Even allowing for over-fitting, it is quite clear that in the case of Jane Austen's text the snippets generated by Syntax Char RNN are more readable and cohesive than those from naive Char RNN. Among the former, those produced via spaCy also show a marked improvement over the results produced via DRAGNN parsing.

Since the only significant difference between the Syntax Char RNN runs trained on Jane Austen texts were the data from the two different parsers, these findings suggest that accuracy of parsing between DRAGNN and spaCy likely accounts for the difference in performance and readability between the runs. This in turn suggests that a lack of accurate parsing accounts for the poor results achieved with Tiny Shakespeare.

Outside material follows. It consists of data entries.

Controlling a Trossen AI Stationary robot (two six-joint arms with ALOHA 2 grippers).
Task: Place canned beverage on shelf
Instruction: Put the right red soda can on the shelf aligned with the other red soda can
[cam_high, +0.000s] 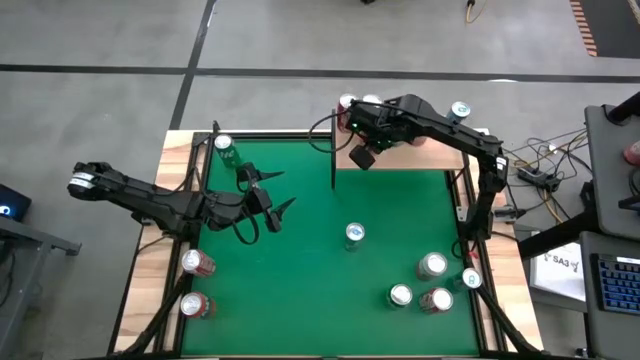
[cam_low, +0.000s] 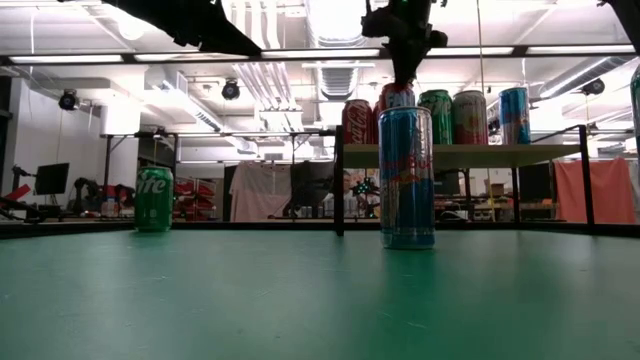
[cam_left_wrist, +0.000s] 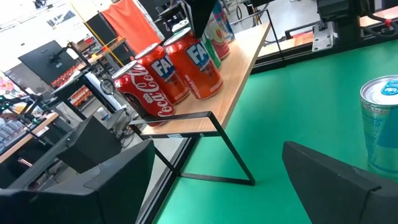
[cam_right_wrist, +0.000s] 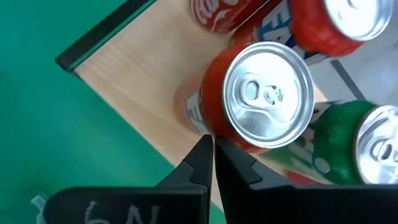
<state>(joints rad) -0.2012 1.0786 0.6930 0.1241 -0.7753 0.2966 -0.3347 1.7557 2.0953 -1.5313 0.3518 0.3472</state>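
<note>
Right gripper (cam_high: 362, 155) hangs over the shelf (cam_high: 432, 154) at about one o'clock on the table, and from its own wrist camera the two fingers (cam_right_wrist: 200, 163) are pressed together with nothing between them, their tips just beside a red can (cam_right_wrist: 261, 99) that stands upright on the light wood. So that can looks delivered and let go of; I'd judge this placement finished. Around it on the shelf stand other red cans and a green one (cam_right_wrist: 360, 146), so several cans are already up there.

Left gripper (cam_high: 272, 199) waits over the felt near nine o'clock with its fingers spread wide and empty; a green can (cam_high: 226, 151) stands just beyond it toward eleven.

Plenty is left if the whole table is to be cleared: a tall blue can (cam_high: 354, 236) stands alone near the middle, a cluster of cans (cam_high: 432, 266) sits around five o'clock, and two red cans (cam_high: 197, 263) rest on the wooden edge near seven to eight.

From above, the right arm covers most of the shelf, so I can't count the cans on it. From table height the tall blue can blocks part of the shelf row.
</note>
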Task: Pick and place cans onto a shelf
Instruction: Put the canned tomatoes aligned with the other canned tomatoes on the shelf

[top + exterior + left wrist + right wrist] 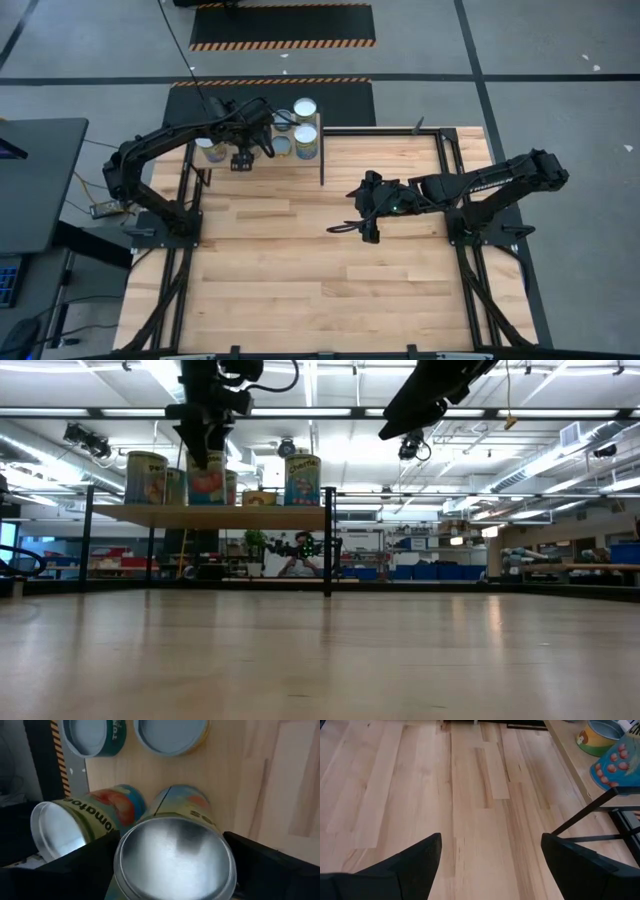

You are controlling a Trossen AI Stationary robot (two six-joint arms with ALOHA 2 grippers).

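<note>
The left hand (243,150) is hanging over the shelf (310,165) at the far left part of the tabletop (300,270), and its fingers (270,865) are standing wide on both sides of 1 can (175,855), which is showing its shiny silver top in the left wrist view; I cannot tell if the fingers are touching the can's sides. Just beside this can another can (75,825) is standing, and on its label the letters "omatoe" can be read next to a red picture. Farther on the same board, 2 more tins (170,735) are standing with their round tops facing the camera, and one is carrying some white letters on a green side, too cut off to read. In the low view several cans are standing upright in a row on the shelf; the can at the right end (302,480) is having a blue label with a word like "Charlie" on it. The right hand (358,222) is waiting over the bare middle of the tabletop, well apart from the shelf, its fingers spread wide and holding nothing.
</note>
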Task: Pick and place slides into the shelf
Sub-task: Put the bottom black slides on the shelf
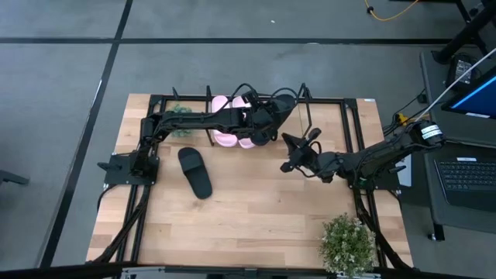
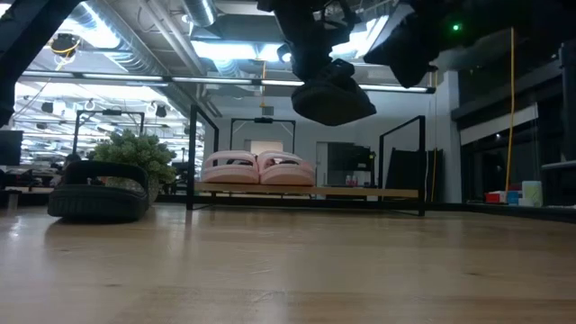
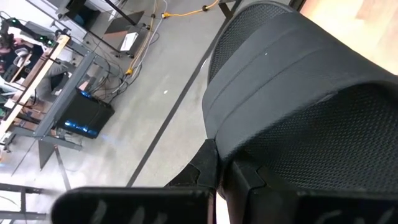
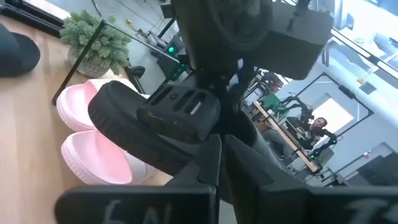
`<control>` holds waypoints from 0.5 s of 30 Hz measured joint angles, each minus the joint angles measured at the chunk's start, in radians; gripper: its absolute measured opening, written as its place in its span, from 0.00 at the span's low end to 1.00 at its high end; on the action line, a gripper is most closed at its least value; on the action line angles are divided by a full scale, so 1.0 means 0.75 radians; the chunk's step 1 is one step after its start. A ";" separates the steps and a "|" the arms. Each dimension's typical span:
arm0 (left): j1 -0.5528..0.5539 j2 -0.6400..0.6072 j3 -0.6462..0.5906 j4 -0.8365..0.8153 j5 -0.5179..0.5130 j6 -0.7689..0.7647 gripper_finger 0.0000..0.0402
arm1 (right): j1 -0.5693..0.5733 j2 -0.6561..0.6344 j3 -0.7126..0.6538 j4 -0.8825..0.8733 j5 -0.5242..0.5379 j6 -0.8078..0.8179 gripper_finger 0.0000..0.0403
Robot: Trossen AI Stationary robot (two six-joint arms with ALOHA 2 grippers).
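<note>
My left gripper [image 1: 262,116] hangs over the shelf [image 1: 341,99] at the table's far side, shut on a black slide [image 2: 335,97] held in the air. Two pale pink slides [image 2: 258,168] sit side by side on the shelf's wooden board [image 2: 360,192], directly below and beside the held slide [image 4: 124,118]. The second black slide [image 1: 195,172] lies sole-down on the tabletop, left of centre. My right gripper [image 1: 285,153] floats shut and empty just near-right of the left gripper, pointing at it. My left gripper pinches the black slide between its two fingers from above, pointing down. The slide itself [image 3: 298,93] hides the place of contact, so I cannot tell which part is held. The slide is lifted clear and hangs tilted below the fingers, above the pink slides [image 4: 93,155].
A potted plant [image 1: 349,244] stands at the table's near-right corner, and a smaller plant [image 1: 182,111] at the shelf's left end. The shelf's black wire frame [image 2: 423,162] rises around the board. Bare board [image 2: 396,192] shows right of the pink slides.
</note>
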 joint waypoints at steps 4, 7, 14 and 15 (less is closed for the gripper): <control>0.000 0.000 0.000 0.001 0.000 -0.001 0.00 | -0.018 0.000 -0.001 -0.021 0.001 0.000 0.06; 0.000 0.000 0.000 0.002 0.000 -0.001 0.00 | -0.051 0.000 -0.006 -0.026 0.001 -0.001 0.06; 0.000 0.000 0.000 0.002 0.000 -0.001 0.00 | -0.125 0.000 -0.006 -0.025 -0.094 -0.001 0.12; 0.000 0.000 0.000 0.002 0.000 -0.001 0.00 | -0.132 0.000 -0.007 -0.025 -0.108 -0.001 0.14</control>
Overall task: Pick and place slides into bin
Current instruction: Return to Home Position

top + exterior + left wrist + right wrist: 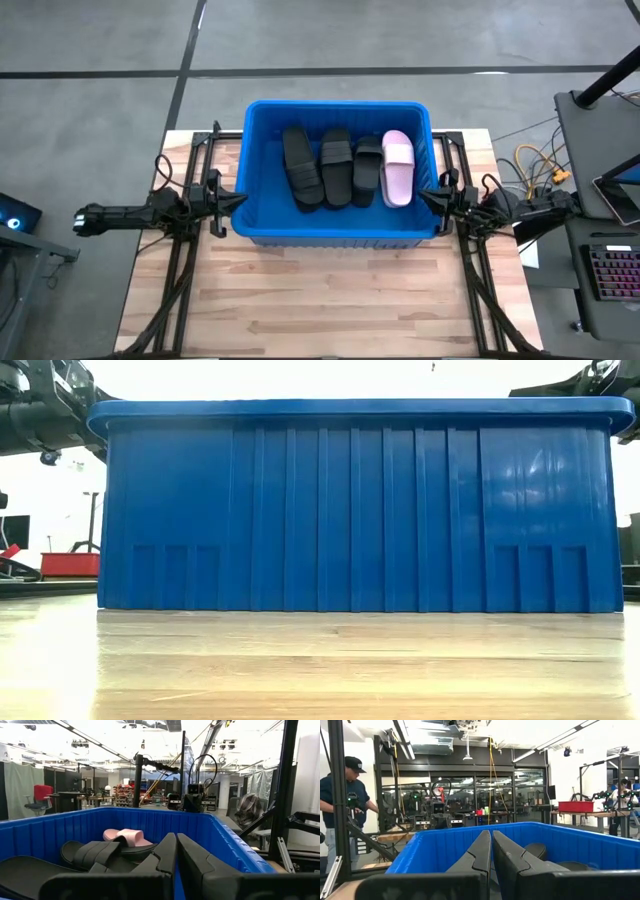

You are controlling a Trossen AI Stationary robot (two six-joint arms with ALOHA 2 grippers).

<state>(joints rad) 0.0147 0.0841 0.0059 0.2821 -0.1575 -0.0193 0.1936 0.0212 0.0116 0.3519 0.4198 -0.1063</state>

The code is available on github. Comments and suggestions welcome.

The majority of work was around pre-processing (parse and prepare). For training and sampling I was able to build on the existing Pytorch Char RNN by Kyle Kastner (which in turn credits Kyle McDonald, Laurent Dinh and Sean Robertson). I altered the script interface, but the core process remains largely the same.  

Concerns and Caveats

The approach and implementation isn't ideal. Below are some considerations.

  1. Pre-processing is complex. It has to make assumptions about the parser input, bring character and syntax encoding together, and try to remove data that can skew the weightings.
  2. Pre-processing can be slow. It can take anything from a few seconds to tens of minutes, depending on the size and complexity of the file.
  3. POS parsing is imperfect. The results suggest spaCy is doing a better job than DRAGNN, but even at its best it will have errors.
  4. Applicability is limited to text that is at least consistently parseable by an available parser. Poetry, archaic language, social media messages etc. likely fall outside this scope.
  5. Some POS units are known to cause skewing by introducing extra spaces. For example "Mary's" becomes:
's    : PART++POS
All punctuation are separated out as well, for example:
, : PUNCT++,
The effect is that these parts of speech remain tokenised when encoded, resulting in redundant spaces on one side of each token. Unless they are subsequently removed, spaces become overrepresented in the resulting encoding, affecting weightings for all character representations ever so slightly. The code manages to remove some of these redundant spaces - with occasional side effects - but not all.

To Do

Avenues to investigate, features to add.
  1. Reduce the number of redundant space encodings
  2. Calculate a more granular weighting for type
  3. Investigate further candidates for context encoding, over and above syntax
  4. Investigate more elegant ways of grouping encoding contexts
  5. Add validation loss for comparison to training loss
  6. Estimate parser accuracy for a specific text
  7. Run on GPUs!


The findings suggest that in some cases where parsing is accurate and consistent, Syntax Char RNN trains faster and achieves better results than naive Char RNN. This lends support to the hypothesis that accurate contextual encodings, over and above syntactic Parts of Speech, can improve Char RNN's autoencoding.

While they come with several caveats, the findings nonetheless warrant further experimentation and clarification.